Shelley ha dato al suo romanzo il sottotitolo “Il moderno Prometeo”. Il titano classico, che rubò il fuoco agli dei e lo donò all’uomo, fu torturato in eterno per i suoi crimini. In una favola parallela, il prodigioso Victor Frankenstein mette la scintilla della vita in una creatura che non sa come controllare. La genialità della sua realizzazione è innegabile, ma la fiamma incontrollata alla fine consuma i suoi cari, se stesso e anche la sua creazione. Come Prometeo, Frankenstein ruba un dono dal regno degli dei, che non può esercitare e per il quale viene dolorosamente punito.

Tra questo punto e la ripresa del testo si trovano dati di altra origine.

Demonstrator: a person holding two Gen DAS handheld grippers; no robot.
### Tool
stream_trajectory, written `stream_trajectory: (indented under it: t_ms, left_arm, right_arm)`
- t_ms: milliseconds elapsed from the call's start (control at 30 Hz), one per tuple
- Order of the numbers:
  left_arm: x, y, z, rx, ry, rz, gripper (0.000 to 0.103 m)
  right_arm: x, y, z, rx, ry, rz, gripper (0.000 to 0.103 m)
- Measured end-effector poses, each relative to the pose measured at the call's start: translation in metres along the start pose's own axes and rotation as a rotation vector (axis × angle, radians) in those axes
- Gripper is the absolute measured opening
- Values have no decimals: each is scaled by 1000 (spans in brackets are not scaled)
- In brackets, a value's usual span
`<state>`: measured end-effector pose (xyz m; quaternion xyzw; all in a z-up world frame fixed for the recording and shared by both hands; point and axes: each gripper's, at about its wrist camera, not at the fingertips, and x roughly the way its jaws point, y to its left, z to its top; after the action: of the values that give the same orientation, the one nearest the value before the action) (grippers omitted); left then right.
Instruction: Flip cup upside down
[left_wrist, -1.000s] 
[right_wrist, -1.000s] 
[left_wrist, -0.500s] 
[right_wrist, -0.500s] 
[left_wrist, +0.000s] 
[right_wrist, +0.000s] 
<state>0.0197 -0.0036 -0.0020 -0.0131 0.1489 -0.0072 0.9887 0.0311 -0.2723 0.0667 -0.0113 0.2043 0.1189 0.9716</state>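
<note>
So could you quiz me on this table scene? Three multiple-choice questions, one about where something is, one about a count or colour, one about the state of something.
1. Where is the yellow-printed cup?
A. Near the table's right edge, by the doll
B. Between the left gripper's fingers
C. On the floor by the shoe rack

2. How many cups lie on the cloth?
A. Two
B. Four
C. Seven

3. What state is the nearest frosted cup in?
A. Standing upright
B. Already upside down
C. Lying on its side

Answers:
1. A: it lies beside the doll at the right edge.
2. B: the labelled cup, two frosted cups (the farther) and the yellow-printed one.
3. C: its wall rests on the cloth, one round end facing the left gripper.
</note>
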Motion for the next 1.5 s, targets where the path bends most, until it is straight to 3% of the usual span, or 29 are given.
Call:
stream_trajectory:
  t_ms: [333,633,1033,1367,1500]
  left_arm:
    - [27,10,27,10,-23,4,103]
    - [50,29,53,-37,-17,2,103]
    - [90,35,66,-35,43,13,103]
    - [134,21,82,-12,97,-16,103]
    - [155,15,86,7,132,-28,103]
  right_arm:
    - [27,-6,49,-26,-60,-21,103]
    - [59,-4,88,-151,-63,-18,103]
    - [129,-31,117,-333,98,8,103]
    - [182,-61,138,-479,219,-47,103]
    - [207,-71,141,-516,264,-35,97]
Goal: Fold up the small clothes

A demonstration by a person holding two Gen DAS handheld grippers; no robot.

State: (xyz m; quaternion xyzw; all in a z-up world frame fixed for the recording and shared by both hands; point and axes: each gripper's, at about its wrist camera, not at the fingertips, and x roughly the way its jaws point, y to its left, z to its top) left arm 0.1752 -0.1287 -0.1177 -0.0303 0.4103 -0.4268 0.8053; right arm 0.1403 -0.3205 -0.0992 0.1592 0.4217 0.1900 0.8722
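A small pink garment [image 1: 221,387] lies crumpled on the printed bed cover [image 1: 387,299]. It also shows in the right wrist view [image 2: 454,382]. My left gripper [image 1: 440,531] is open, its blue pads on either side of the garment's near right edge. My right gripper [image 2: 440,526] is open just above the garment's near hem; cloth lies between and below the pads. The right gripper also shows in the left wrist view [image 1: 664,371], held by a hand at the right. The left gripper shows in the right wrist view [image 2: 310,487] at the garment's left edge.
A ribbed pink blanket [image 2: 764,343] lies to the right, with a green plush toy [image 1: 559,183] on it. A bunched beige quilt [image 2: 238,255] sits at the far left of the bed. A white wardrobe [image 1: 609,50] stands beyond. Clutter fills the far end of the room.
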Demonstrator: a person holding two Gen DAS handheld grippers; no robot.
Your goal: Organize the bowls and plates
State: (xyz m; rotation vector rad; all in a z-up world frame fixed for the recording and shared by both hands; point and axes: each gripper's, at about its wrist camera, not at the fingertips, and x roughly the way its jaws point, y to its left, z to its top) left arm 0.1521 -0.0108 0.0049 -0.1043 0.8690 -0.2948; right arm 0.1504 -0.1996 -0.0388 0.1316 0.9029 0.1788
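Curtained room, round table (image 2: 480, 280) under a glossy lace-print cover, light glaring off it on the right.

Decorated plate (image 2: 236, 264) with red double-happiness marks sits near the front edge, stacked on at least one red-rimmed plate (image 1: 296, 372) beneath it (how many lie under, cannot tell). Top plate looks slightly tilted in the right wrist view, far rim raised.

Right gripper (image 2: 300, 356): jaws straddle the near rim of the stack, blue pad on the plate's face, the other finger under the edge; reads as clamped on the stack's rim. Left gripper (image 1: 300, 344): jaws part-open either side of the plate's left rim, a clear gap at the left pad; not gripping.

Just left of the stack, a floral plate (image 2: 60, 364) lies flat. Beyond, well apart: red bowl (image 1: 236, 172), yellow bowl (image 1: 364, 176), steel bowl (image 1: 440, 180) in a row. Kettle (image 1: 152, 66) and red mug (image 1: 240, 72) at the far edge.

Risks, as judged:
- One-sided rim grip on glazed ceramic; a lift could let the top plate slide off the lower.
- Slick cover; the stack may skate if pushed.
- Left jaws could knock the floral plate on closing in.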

Nell’era del complesso apprendimento automatico, il Prometeo reimmaginato da Shelley non è mai stato più moderno di quanto lo sia oggi. Come ha dichiarato il recentemente scomparso Stephen Hawking inaugurando il Leverhulme Centre for the Future of Intelligence:
“Il successo nella creazione dell’IA potrebbe essere il più grande evento nella storia della nostra civiltà. Ma potrebbe anche essere l’ultimo – a meno che non impariamo come evitare i rischi.”